Again, a story of loss.
 
We all lose things, don’t we? keys, purses, glasses, receipts, friendship, friends, spouses, children, parents?
 
We mourn and go over and over the past and the emotions and the stories of the past. Sometimes, we change the stories to make us feel more comfortable.
 
There are times in our lives, dare I say, that we don’t even know how we will move on, or if we want to try.
 
Think about the people who lost everything, including loved ones, in the recent hurricane. Many will have to start their lives over.
 
How?
 
As this podcast told so well, those who are able to move on, do so, in part, because they learn to create new stories for their life. They mourn the past, but instead of sticking in “I, I, I,” mode, they begin using pronouns such as “him, her, we, them.”
 
I know that is how i push myself forward. When it is too much, “I,I,I,” I know that there has to be a shift. My thinking needs to change. My attitude needs a vacuuming and there is a need for letting go.
 
Maybe, that is why I do some things that others think, “Why does she do that?”
 
I can tell you why, as it has become clear to me.
 
Because I want a new story to live, to experience, to share. There is something in me that drives me, and entices me to try this or that, so that it becomes a paragraph or chapter in my life, and that helps me engage with others.
 
There are times when I wonder if I could or would I want to go on if Nick dies before I do. When the woman in the podcast, the one who was grieving for her husband and her lost life, said that she didn’t get joy out of doing the things they used to do, together, I put myself there. I can bring myself to tears thinking about that, especially if I am driving in the car, alone, and hear a song that moves me.
 
Who knows if that will happen?
 
But in my mind, I pray that if that does happen, I will do as this woman does … jump out of a plane, metaphorically, and begin a new, different chapter. And if I look at it like that, I think I might be able to handle it.
 
Susan
 
https://www.npr.org/podcasts/510307/invisibilia

Bonus Time

Yesterday, a week ago, Nick thought he was dying.

I did, too.

But thank God and good doctors and support of his kids and caring neighbors, Nick lives to be quiet and then drop a zinger that makes people laugh.

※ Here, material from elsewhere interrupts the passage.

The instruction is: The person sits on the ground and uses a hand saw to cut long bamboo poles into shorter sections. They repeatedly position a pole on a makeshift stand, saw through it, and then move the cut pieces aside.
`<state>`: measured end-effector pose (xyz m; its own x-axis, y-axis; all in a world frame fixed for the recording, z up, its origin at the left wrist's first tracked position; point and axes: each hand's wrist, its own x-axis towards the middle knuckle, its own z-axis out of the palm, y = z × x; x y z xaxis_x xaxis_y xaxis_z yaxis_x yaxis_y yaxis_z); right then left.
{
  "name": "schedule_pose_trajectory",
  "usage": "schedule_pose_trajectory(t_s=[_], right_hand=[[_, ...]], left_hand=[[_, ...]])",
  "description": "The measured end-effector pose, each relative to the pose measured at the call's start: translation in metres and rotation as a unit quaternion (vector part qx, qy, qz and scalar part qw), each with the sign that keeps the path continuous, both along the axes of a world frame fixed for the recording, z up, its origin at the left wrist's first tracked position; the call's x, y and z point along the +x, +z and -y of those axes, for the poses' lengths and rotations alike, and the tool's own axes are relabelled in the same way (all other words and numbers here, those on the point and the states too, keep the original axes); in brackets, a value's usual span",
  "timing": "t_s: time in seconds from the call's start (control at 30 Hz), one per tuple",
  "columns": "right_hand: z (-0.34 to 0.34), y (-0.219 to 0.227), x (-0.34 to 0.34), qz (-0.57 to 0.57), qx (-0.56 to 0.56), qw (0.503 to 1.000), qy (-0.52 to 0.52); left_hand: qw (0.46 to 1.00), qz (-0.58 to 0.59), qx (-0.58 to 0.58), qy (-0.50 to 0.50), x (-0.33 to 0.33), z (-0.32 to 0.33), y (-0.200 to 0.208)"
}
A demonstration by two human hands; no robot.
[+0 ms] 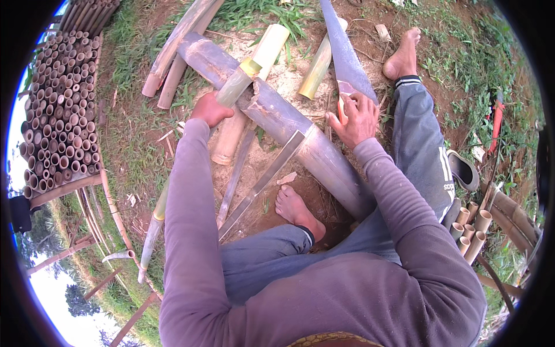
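My left hand (213,110) is closed around the near end of a short green bamboo piece (236,85). That piece lies across a notch in a thick grey bamboo pole (283,120), which runs slantwise from the far left to beside my legs. To the right, my right hand (357,120) is closed on the orange handle of a handsaw (347,58). The saw's broad blade points away from me, apart from the green piece. Part of the handle is hidden under my fingers.
Cut bamboo lengths (179,49) lie at the far left, and a yellow-green one (318,69) rests by the blade. Bamboo strips (260,185) lean near my bare foot (298,211). A rack of stacked bamboo tubes (63,115) stands left; short tubes (471,228) sit right.
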<state>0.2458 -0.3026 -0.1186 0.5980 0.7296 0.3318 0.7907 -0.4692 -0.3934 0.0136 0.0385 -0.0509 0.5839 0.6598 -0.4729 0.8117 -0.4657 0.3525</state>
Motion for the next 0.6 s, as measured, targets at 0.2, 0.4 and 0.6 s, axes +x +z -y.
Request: schedule_pose_trajectory(t_s=[0.2,0.4,0.6], right_hand=[[-0.118,0.021,0.006,-0.193,-0.312,0.928,0.064],[-0.117,0.009,0.016,-0.392,-0.170,0.904,-0.027],[-0.034,0.093,-0.042,-0.634,0.219,0.737,-0.086]], left_hand=[[1.000,0.007,0.005,-0.005,-0.001,0.002,0.006],[0.999,0.047,-0.011,-0.003,0.004,-0.001,-0.005],[0.989,0.121,0.088,0.006,-0.013,-0.001,-0.034]])
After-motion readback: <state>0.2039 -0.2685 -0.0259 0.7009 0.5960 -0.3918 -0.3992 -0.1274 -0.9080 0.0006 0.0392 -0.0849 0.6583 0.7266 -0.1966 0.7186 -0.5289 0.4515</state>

He lived for another trip to Blowing Rock.

It has been a hot and cranky summer. Little rain, big water bills, and a rain dance or too, that involved a pool. I will not say if it were Nick or I, who did the pole dance. But I bet you could guess.

It was mountain type of day. Nick had rested all week and he was ready to see something different. Mountains. They have always been an elixir in our life. Some people love the beach. We love the mountains.

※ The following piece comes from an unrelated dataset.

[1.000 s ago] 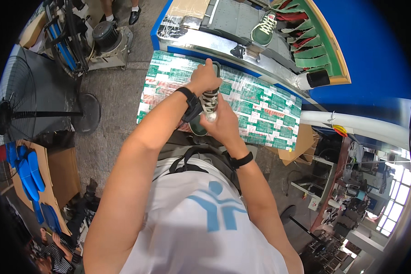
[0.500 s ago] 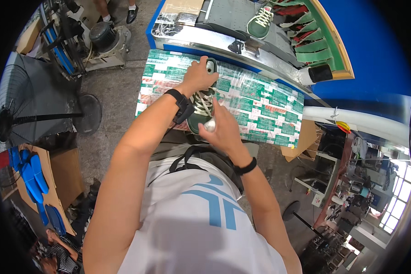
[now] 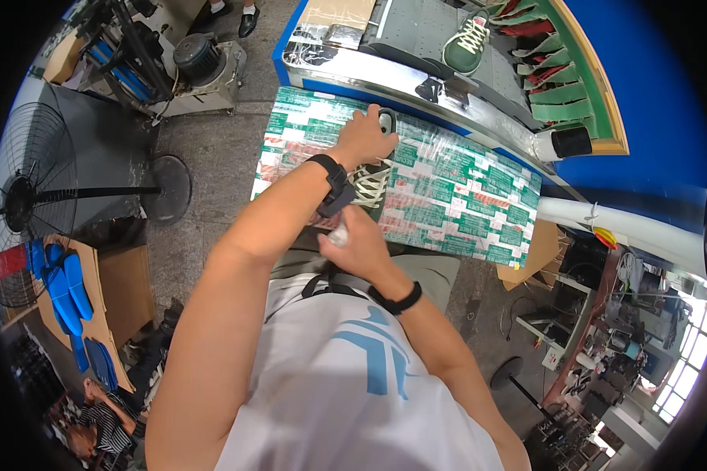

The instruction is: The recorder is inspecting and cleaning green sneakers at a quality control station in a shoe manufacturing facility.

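Closed around the heel end of a green shoe (image 3: 374,179) with the left grip (image 3: 366,141), wrapped near the collar. Pinching a white wad (image 3: 338,235) between thumb and fingers of the right grip (image 3: 360,242); cannot tell whether cloth or paper, nor whether pressed to the shoe, with the toe hidden behind hand and wrist.

Shifted since half a second ago: drawn back with the right grip from the shoe's right side, where stretched along it with the forefinger, toward the waist and leftward across the toe end. Seemingly brought the wad around the toe by that, rather than along the side. Kept the shoe in nearly the same place, heel away from the body, with the left grip hardly moved.

Reaching forward with the left arm, back of the hand up, black wrist device (image 3: 337,198) just beside the laces (image 3: 368,191). Bending the right arm inward in front of the white shirt (image 3: 310,337), black wristband (image 3: 403,303) near the waist.

Set on a bench (image 3: 463,196) covered in green-and-white printed wrapping. Backed by a machine (image 3: 389,77) with a second shoe (image 3: 465,51) on top, near a strip curtain (image 3: 562,93).
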The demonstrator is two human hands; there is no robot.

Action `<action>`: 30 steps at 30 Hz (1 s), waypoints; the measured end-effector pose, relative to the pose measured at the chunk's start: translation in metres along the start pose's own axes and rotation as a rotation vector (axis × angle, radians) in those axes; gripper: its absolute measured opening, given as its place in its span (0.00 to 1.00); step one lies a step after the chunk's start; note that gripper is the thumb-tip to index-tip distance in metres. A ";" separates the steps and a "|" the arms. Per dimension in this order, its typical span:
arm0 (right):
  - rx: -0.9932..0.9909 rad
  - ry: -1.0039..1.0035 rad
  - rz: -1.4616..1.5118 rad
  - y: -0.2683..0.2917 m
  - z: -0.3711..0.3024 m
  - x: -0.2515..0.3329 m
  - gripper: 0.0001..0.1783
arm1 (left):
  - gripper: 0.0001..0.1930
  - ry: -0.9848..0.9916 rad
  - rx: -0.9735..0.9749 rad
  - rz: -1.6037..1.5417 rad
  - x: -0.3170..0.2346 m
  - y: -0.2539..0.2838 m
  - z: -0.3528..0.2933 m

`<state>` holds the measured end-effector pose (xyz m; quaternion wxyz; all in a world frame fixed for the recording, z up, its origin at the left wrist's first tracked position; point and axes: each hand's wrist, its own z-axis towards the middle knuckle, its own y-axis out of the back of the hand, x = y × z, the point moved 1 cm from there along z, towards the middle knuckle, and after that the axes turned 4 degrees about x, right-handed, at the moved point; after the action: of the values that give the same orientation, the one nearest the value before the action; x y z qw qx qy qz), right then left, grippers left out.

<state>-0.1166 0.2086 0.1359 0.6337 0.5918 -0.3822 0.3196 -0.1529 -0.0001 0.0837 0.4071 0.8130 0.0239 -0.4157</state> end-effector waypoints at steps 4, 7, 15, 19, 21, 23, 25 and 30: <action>-0.150 0.001 -0.306 0.036 -0.018 -0.011 0.55 | 0.46 -0.037 -0.007 -0.029 0.003 -0.006 0.002; -0.147 -0.001 -0.412 0.046 -0.012 -0.026 0.57 | 0.45 -0.048 -0.050 -0.022 0.005 -0.010 0.003; -0.184 -0.130 -0.124 0.024 0.016 -0.016 0.47 | 0.44 -0.007 -0.090 0.009 -0.001 -0.010 -0.001; -0.014 -0.069 0.016 0.025 0.004 0.008 0.49 | 0.45 0.038 -0.057 -0.020 -0.004 -0.008 -0.001; 0.016 -0.132 -0.068 0.044 -0.017 0.008 0.49 | 0.45 0.036 -0.035 -0.015 -0.003 -0.008 -0.001; 0.066 -0.183 -0.267 0.055 -0.026 -0.002 0.50 | 0.45 0.029 -0.015 -0.024 -0.002 -0.009 0.000; -0.024 -0.056 -0.360 0.062 -0.022 -0.015 0.51 | 0.46 0.003 -0.025 -0.044 -0.002 -0.009 0.001; -0.050 0.042 -0.567 0.065 -0.011 -0.029 0.54 | 0.46 -0.029 -0.053 -0.025 -0.001 -0.005 0.001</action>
<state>-0.1858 0.2268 0.1435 0.7201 0.6523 -0.1960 0.1323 -0.1563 0.0025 0.0810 0.4235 0.7955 0.0389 -0.4316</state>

There was a buoyancy in the car that hadn’t been there for a long time. We played music. Nick didn’t even mind my opera. Pavarotti. Three Tenors. Me, screeching.

We didn’t stay long at Blowing Rock. I think we wanted to see if it was still there.

Oh gosh, there is my woodpecker. I love birds with long peckers.

I think I scared him with that remark. He flew back into the woods.

We walked just a bit in Blowing Rock and had to decide if we wanted to eat lunch in a restaurant or pick up a pizza from Mellow Mushroom and take it to the mountain lake that is covered in places, with water lilies, has a wide walking path, and makes you feel free and healthy.

We got the pizza and drove to the park. We ate by the car and thenNikc got his walking stick out that I bought him a few weeks ago at McDowellNature Preserve. I got out my walking sticks that I haven’t used since last summer.

And we hit the trail.

Nick has not been able to do this for a long time. His walking is mostly in shuffling steps. But since his episode last week, and treatment with strong antibiotics, he walks better. He still isn’t strong and he has to watch his balance, but he can move.

Hallelujah!

We walked toward what had been a fish hatcheries, but now, only has water and some crawdads.

Nick sat on benches or rock walls, to rest. I bopped along with my camera and found things to shoot.

We talked about a neat-o tree and the lilies and I pointed out things that others, without a camera, not see. That is the thing about taking photos … you look for what others might miss.

I played with settings and chatted-up a couple of passers-by.

We didn’t go far in distance, but we went an eternity away from where we were last weekend.

The drive home was delightful. Nick shut his eyes and rested and I drove along in silence. No opera. No lalalalala screeching from my throat.

It was great fun being a wife yesterday. Nick had a delightful time. Bonus time.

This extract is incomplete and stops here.